Data supplied:
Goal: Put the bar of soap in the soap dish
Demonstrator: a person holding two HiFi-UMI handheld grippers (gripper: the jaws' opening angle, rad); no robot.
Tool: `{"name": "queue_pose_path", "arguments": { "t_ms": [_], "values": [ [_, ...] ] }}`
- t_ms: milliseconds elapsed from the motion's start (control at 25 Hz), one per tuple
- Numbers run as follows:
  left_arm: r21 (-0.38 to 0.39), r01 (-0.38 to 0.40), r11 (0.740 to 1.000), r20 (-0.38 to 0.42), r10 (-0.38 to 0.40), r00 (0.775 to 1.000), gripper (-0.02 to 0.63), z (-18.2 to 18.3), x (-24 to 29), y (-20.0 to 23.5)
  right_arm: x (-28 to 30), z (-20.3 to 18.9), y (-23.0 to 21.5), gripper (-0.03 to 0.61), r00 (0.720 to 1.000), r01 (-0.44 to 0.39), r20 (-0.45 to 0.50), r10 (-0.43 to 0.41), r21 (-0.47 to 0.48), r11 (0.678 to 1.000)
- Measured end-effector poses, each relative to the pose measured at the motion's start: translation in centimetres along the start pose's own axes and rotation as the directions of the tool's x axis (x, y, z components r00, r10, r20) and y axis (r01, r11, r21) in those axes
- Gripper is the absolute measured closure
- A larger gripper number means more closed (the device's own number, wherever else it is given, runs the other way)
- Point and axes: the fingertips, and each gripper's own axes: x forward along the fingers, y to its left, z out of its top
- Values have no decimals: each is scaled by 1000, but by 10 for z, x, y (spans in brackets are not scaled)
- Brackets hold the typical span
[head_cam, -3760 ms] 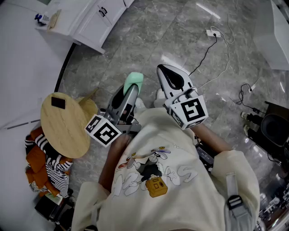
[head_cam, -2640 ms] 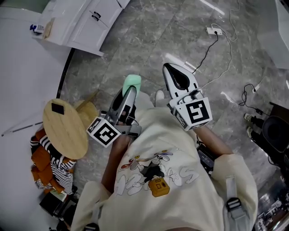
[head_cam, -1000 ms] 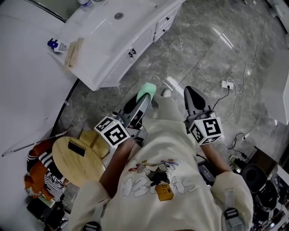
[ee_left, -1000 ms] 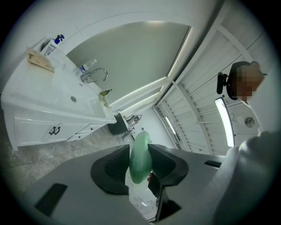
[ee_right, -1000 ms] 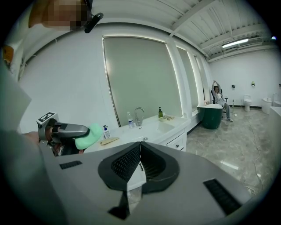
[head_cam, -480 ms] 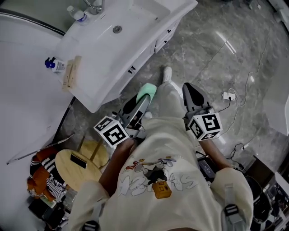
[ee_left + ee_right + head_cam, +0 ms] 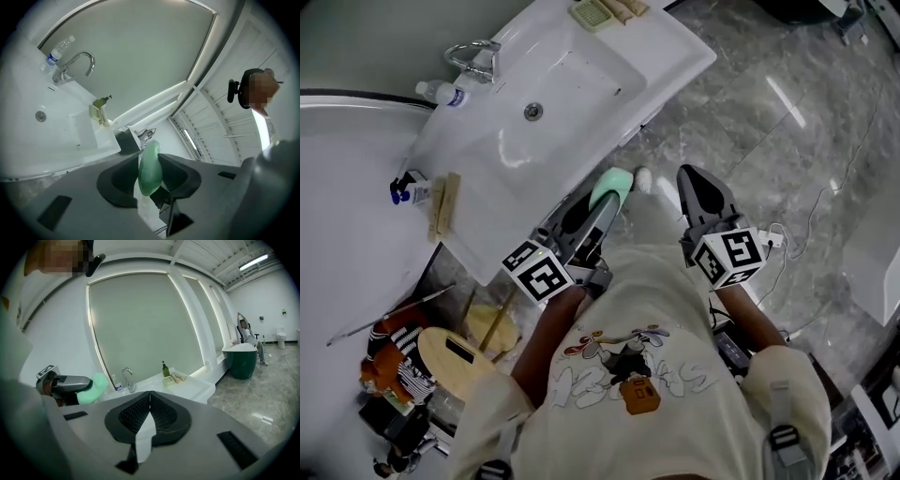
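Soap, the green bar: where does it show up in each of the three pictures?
Head view: soap at centre, held by the left gripper.
Left gripper view: soap low centre, clamped between the jaws.
Right gripper view: soap left of centre, slightly below mid height.
Shared landmark: the faucet, in all three.
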Motion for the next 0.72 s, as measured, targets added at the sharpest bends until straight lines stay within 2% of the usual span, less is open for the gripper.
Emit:
{"name": "queue_pose_path", "arguments": {
  "t_ms": [160,320,720],
  "values": [
    [1,-27,1000,14,27,1000,471,20,55,3,29,25,-45,572,1000,-18,-12,18,8,1000],
    [-3,-62,998,8,62,998,471,28,91,10,51,37,-69,572,999,-48,-17,49,27,998],
    [14,-100,995,-5,100,995,471,53,139,21,92,61,-82,572,992,-128,-2,128,51,990]
  ]
}}
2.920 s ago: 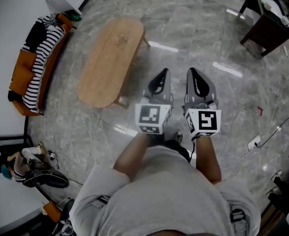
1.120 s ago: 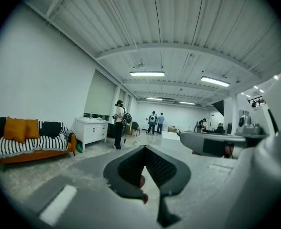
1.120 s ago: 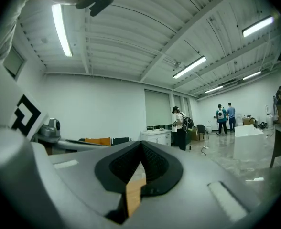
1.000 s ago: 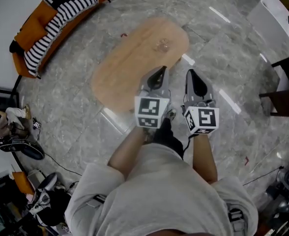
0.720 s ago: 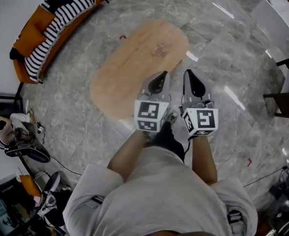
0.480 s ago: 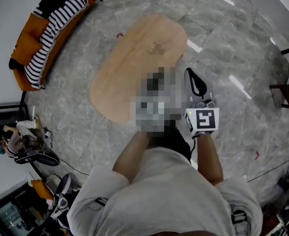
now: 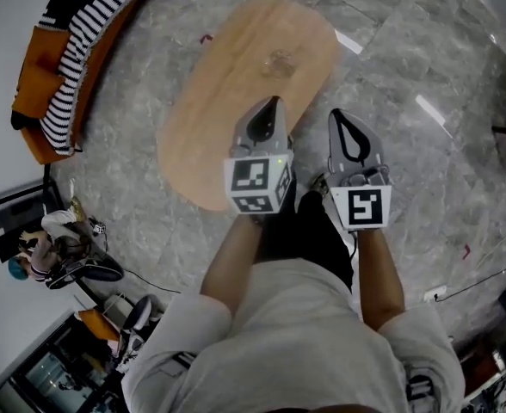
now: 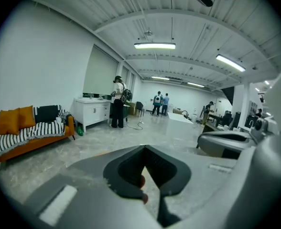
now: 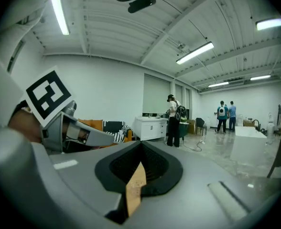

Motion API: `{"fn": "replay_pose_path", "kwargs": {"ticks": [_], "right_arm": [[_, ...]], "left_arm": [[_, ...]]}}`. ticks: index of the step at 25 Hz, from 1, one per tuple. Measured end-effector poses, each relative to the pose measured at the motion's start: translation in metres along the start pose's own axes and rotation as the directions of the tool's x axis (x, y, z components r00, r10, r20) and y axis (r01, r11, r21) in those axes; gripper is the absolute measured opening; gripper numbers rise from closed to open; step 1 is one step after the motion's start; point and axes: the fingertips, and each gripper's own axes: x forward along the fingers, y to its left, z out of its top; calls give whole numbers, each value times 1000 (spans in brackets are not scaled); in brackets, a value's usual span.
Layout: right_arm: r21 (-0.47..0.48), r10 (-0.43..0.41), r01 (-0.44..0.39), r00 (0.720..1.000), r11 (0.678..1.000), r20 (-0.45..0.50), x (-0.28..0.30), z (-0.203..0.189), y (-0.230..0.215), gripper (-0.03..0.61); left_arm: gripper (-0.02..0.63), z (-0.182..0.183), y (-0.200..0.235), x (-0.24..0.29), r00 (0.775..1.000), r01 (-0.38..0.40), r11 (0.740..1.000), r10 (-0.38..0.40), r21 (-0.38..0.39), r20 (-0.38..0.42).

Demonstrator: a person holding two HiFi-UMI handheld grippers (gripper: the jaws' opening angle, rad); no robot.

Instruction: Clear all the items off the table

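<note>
My left gripper [image 7: 268, 108] and right gripper [image 7: 342, 120] hang side by side, both pressed together on nothing. The wooden tabletop [image 7: 219, 93] stretches toward 11 o'clock

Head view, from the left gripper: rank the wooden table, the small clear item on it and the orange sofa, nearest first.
From the left gripper:
1. wooden table: its near edge shows right under the jaws.
2. small clear item: straight ahead, on the table's far half.
3. orange sofa: far off to the left, by the wall.
</note>
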Motion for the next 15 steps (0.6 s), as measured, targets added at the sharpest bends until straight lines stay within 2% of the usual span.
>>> {"fn": "replay_pose_path", "kwargs": {"ticks": [4, 8, 10, 15], "right_arm": [[78, -3, 7, 999, 997, -47, 24, -43, -20, 6], [122, 3, 8, 996, 992, -86, 49, -83, -29, 6], [159, 8, 9, 995, 987, -104, 57, -104, -35, 6], [171, -30, 51, 992, 984, -124, 67, -151, -44, 6]], "left_arm": [[20, -30, 2, 38, 995, 55, 998, -53, 18, -79], [20, -62, 15, 71, 987, 89, 992, -76, 87, -144], [20, -83, 23, 87, 979, 108, 988, -86, 111, -186], [20, -127, 29, 115, 950, 176, 975, -133, 136, -282]]}}
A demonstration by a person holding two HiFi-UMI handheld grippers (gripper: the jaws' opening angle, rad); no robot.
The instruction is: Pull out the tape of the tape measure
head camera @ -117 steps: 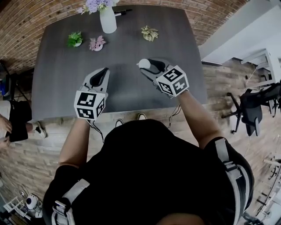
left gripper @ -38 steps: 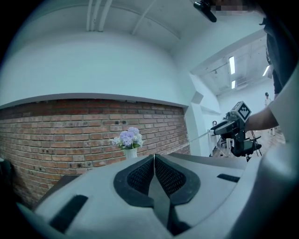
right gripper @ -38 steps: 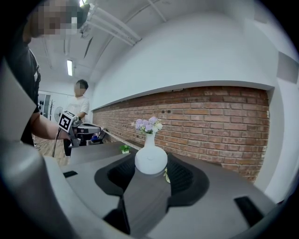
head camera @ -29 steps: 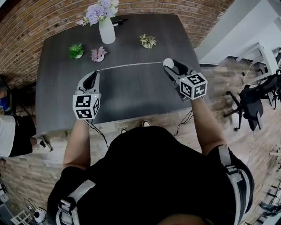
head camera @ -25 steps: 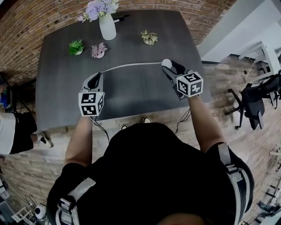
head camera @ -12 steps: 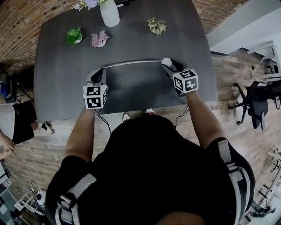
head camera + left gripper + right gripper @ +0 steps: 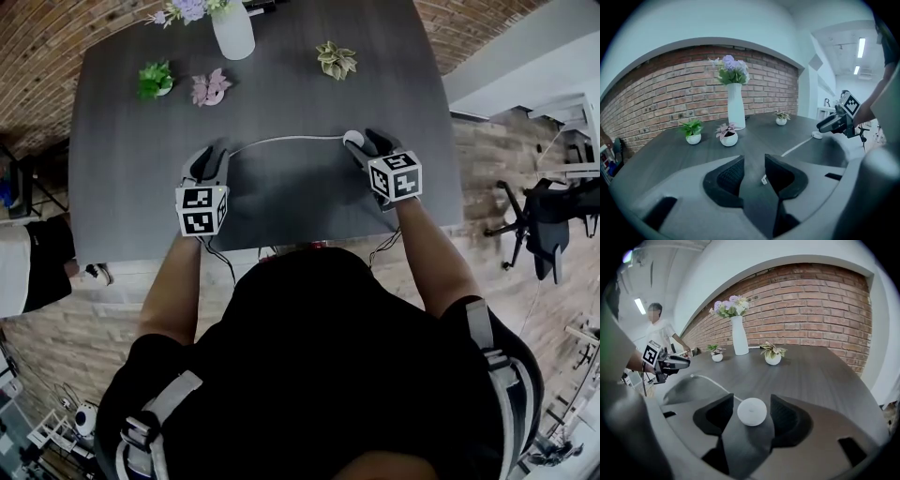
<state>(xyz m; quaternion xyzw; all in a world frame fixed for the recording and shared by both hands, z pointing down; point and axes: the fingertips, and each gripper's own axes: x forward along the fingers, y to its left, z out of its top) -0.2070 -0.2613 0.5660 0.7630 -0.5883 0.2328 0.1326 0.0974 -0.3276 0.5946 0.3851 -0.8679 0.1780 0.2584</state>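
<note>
A round white tape measure [image 7: 352,138] rests on the dark table [image 7: 281,197], with its thin white tape [image 7: 281,140] lying in a slack curve toward the left. My left gripper [image 7: 210,156] is beside the tape's end, and its jaws are opening. In the left gripper view the end tab [image 7: 763,179] lies loose on the table between the jaws of my left gripper [image 7: 754,161], touched by neither pad. My right gripper [image 7: 752,398] straddles the tape measure [image 7: 751,412] and its jaws are opening, with a small gap on each side.
A white vase of purple flowers [image 7: 232,28] and three small potted plants [image 7: 155,78] [image 7: 208,89] [image 7: 336,59] stand at the table's far side. A black chair [image 7: 539,225] is on the floor at right. A person [image 7: 658,329] stands beyond the table's left end.
The tape was stretched taut between both grippers; now it lies slack and curved on the table. The left jaws have opened and let go of the tape's end. The right jaws have widened.
</note>
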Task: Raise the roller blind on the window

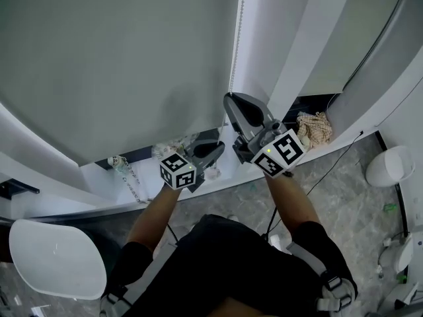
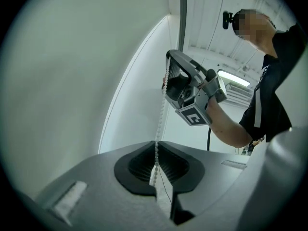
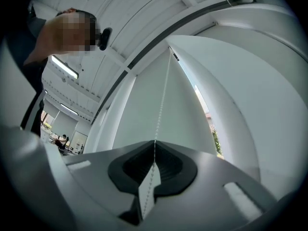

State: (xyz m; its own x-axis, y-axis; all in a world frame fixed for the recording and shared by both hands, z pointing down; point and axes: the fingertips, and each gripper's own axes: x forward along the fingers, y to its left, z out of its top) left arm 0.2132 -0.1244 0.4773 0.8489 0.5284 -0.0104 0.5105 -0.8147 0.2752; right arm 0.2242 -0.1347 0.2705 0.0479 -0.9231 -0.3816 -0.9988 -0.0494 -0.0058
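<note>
**Task item.** The roller blind (image 1: 119, 58) hangs lowered over the window. It fills the head view from 9 o'clock to 12 o'clock, and its bottom edge ends just above the window sill (image 1: 99, 177). The bead chain (image 1: 236, 45) hangs at the blind's right edge. It enters the head view at 12 o'clock and runs down to both claws.

**Left claw.** The left claw (image 2: 155, 150) is closed on the bead chain. In the left gripper view the jaws meet at their tips, with the chain pinched between them. From there the chain rises taut toward 12 o'clock.

**Right claw.** The right claw (image 3: 154, 146) is also closed on the bead chain, jaws together at the tips with the chain between them. The chain runs from the jaws up toward 12 o'clock, alongside the blind.

**Relative position.** The right claw grips the chain higher up than the left. In the left gripper view it appears at 1 o'clock of the left claw's jaws. Both claws are near each other on the same chain.

**Surroundings.**
- A crumpled cloth (image 1: 314, 129) lies on the sill at 3 o'clock of the right claw.
- A white rounded seat (image 1: 56, 256) stands on the floor at 8 o'clock of the head view.
</note>
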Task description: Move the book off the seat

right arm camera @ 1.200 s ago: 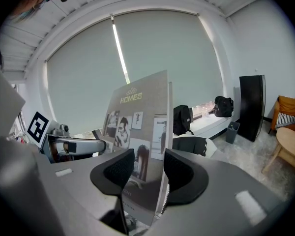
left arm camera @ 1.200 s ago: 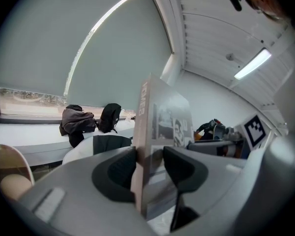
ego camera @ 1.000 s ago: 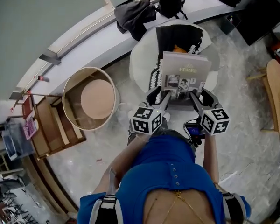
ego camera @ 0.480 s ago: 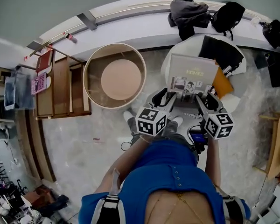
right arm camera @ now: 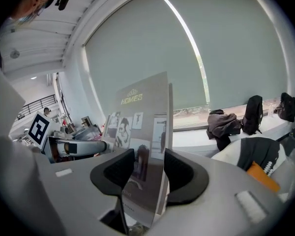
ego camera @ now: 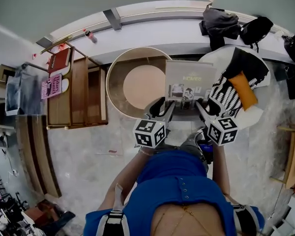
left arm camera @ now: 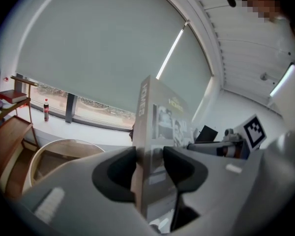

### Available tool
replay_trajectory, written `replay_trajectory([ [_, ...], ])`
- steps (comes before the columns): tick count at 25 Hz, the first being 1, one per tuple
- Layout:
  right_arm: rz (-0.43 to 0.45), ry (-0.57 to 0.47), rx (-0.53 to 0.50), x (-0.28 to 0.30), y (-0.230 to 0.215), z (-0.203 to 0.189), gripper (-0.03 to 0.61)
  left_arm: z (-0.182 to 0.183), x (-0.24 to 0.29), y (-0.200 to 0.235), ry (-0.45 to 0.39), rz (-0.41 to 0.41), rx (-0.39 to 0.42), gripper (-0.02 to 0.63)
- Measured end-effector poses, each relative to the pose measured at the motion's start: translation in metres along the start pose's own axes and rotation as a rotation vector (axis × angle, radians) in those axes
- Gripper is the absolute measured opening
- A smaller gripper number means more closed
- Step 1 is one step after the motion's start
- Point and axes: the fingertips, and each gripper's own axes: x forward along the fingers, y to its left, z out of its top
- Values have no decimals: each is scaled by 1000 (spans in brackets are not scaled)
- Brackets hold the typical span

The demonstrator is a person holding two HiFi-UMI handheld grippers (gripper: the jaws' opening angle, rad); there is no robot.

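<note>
**Book clear of the seat, held by its near edge in both grippers**

The white window ledge (ego camera: 152, 31) curves across the top of the head view, with dark bags (ego camera: 221, 23) lying on it. Below it on the right is the round white seat (ego camera: 253, 116), which carries a black-and-white patterned cloth (ego camera: 226, 95) and an orange thing (ego camera: 243, 88). Just left of the seat stands a round wooden table (ego camera: 114, 90) with a raised rim.

The book (ego camera: 189, 80) does not rest on the seat. It is in the air between the seat and the table, cover toward the person, and its left part overlaps the table's rim in the head view.

The left gripper (ego camera: 162, 109) has the book's near left corner and the right gripper (ego camera: 202, 108) its near right corner. Each pair of jaws is clamped on the book, with a pad on either face.

The weak point, as I judge it, is the hold. Only the near edge is pinched, and most of the book's weight reaches out beyond the pads. A quick swing could make it pivot down or slide out. If the two grippers drift apart or tilt unevenly, the cover could twist or pull free on one side. Lowered carelessly, the far edge could strike the table's rim.
</note>
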Motion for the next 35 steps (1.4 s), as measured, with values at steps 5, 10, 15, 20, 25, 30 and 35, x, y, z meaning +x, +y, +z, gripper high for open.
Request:
replay_trajectory([
  [5,54,3,-31,58,81,15,176,20,-56,81,-39,56,-27,164],
  [10,124,31,-93,96,135,27,176,30,-97,131,-92,131,-78,164],
  [15,204,54,-138,123,166,34,176,35,-121,160,-139,209,-116,164],
  [20,280,70,-179,142,181,41,176,39,-132,175,-167,279,-146,163],
  [25,331,84,-196,153,170,60,176,53,-120,175,-184,331,-170,163],
  [30,366,83,-209,157,145,83,176,73,-96,162,-204,365,-171,161],
  [35,392,74,-216,158,127,95,176,82,-81,151,-227,391,-170,161],
])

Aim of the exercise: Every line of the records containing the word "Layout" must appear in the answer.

Response area:
Layout: right_arm: r21 (-0.47..0.48), r10 (-0.43..0.41), r01 (-0.44..0.39), r00 (0.720..1.000), r11 (0.678..1.000), r20 (-0.45..0.50), x (-0.28..0.30), z (-0.203..0.189), y (-0.230..0.215), gripper (-0.03..0.61); left_arm: gripper (-0.02..0.63), z (-0.182..0.183), y (-0.200..0.235), x (-0.24..0.29), r00 (0.775..1.000), r01 (-0.38..0.40), r11 (0.740..1.000), r10 (-0.38..0.40), r21 (-0.38..0.39), r20 (-0.38..0.42).
- Layout:

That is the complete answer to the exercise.